# EXERCISE DETAILS
Transcribe the whole listing exactly, but do not carry over its pictures.

# MATERIAL PROVIDED
● ● ● ● ●
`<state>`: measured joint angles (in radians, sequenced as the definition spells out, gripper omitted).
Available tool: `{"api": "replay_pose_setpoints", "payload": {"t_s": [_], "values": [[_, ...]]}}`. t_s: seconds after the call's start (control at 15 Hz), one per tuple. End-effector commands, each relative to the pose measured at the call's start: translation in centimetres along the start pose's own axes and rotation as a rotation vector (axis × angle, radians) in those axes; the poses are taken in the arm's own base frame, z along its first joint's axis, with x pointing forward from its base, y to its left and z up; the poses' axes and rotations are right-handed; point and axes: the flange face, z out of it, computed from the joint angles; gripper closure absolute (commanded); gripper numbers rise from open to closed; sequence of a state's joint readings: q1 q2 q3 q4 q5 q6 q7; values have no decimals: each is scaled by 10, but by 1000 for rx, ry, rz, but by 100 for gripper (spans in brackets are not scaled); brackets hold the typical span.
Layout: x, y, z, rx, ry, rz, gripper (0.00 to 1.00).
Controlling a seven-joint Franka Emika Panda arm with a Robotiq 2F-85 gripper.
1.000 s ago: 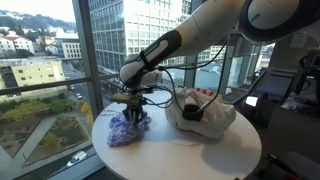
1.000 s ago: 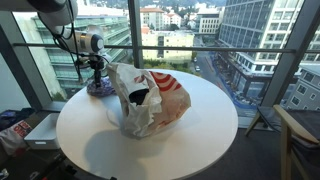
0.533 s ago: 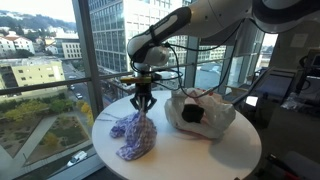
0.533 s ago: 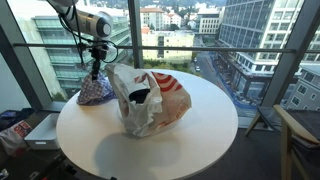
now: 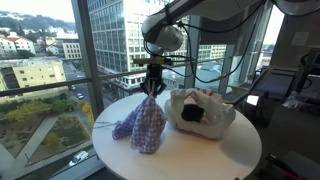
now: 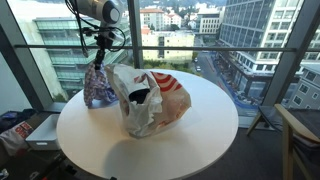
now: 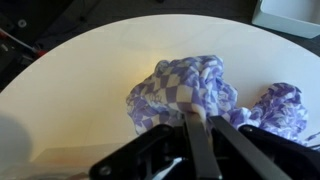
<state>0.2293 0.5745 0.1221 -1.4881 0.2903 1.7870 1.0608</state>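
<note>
A purple-and-white checked cloth [image 5: 141,125] hangs from my gripper [image 5: 152,92], its lower folds still reaching the round white table [image 5: 180,160]. In the other exterior view the cloth [image 6: 97,87] dangles at the table's far left edge under the gripper [image 6: 98,64]. The wrist view looks down along the shut fingers [image 7: 203,140], which pinch a fold of the cloth [image 7: 185,88] with the tabletop [image 7: 80,90] below. Beside it lies a crumpled white and red plastic bag [image 5: 202,113], also seen mid-table [image 6: 148,100].
Floor-to-ceiling windows with dark frames [image 6: 133,40] stand right behind the table. A chair [image 6: 298,135] is at one side, and a box with clutter [image 6: 18,130] sits on the floor near the table's edge.
The gripper has risen from the table, shut on the cloth, lifting it from a heap into a hanging drape and shifting toward the bag.
</note>
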Motion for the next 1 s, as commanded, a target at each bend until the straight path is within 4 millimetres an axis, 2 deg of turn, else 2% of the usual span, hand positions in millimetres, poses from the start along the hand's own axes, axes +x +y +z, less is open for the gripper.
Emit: {"api": "replay_pose_setpoints", "payload": {"t_s": [0.0, 0.2, 0.47, 0.73, 0.93], "values": [[-5, 27, 7, -99, -28, -14, 98], [-8, 46, 17, -230, -74, -3, 98], [-6, 77, 21, -379, -50, 35, 99], [-5, 108, 4, -390, -15, 60, 99], [-9, 115, 1, -374, -5, 20, 99]]}}
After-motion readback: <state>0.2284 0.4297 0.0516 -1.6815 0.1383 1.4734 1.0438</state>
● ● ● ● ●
# RESULT OF THIS TASK
`<state>`: measured joint angles (in radians, sequenced as the definition spells out, gripper omitted).
Available tool: `{"api": "replay_pose_setpoints", "payload": {"t_s": [_], "values": [[_, ...]]}}`. t_s: seconds after the call's start (control at 15 Hz), one per tuple. End-effector commands, each relative to the pose measured at the call's start: translation in centimetres along the start pose's own axes and rotation as a rotation vector (axis × angle, radians) in those axes; the poses are taken in the arm's own base frame, z along its first joint's axis, with x pointing forward from its base, y to its left and z up; the poses' axes and rotations are right-handed; point and axes: the flange face, z out of it, computed from the joint angles; gripper closure absolute (commanded); gripper numbers rise from open to closed; sequence of a state's joint readings: q1 q2 q3 q4 q5 q6 q7; values have no decimals: each is scaled by 10, but by 1000 for rx, ry, rz, but by 100 for gripper (spans in brackets are not scaled); brackets hold the typical span.
Layout: x, y, z, rx, ry, rz, gripper (0.00 to 1.00).
Controlling a seven-joint Franka Emika Panda arm with a Robotiq 2F-85 gripper.
1.000 s ago: 
1.000 s ago: 
0.533 s ago: 
0.533 s ago: 
now: 
now: 
now: 
<state>0.2293 0.5745 0.1221 -1.4881 0.2903 1.7870 1.0608</state>
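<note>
A purple-and-white checked cloth [image 5: 141,125] hangs from my gripper [image 5: 152,92], its lower folds still reaching the round white table [image 5: 180,160]. In the other exterior view the cloth [image 6: 97,87] dangles at the table's far left edge under the gripper [image 6: 98,64]. The wrist view looks down along the shut fingers [image 7: 203,140], which pinch a fold of the cloth [image 7: 185,88] with the tabletop [image 7: 80,90] below. Beside it lies a crumpled white and red plastic bag [image 5: 202,113], also seen mid-table [image 6: 148,100].
Floor-to-ceiling windows with dark frames [image 6: 133,40] stand right behind the table. A chair [image 6: 298,135] is at one side, and a box with clutter [image 6: 18,130] sits on the floor near the table's edge.
The gripper has risen from the table, shut on the cloth, lifting it from a heap into a hanging drape and shifting toward the bag.
</note>
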Motion for the next 1 s, as commanded, a target at each bend until the straight path is within 4 millimetres an axis, 2 deg of turn, else 2% of the usual span, hand positions in millimetres, poses from the start along the hand's own axes, axes +x +y +z, less is open for the gripper.
Emit: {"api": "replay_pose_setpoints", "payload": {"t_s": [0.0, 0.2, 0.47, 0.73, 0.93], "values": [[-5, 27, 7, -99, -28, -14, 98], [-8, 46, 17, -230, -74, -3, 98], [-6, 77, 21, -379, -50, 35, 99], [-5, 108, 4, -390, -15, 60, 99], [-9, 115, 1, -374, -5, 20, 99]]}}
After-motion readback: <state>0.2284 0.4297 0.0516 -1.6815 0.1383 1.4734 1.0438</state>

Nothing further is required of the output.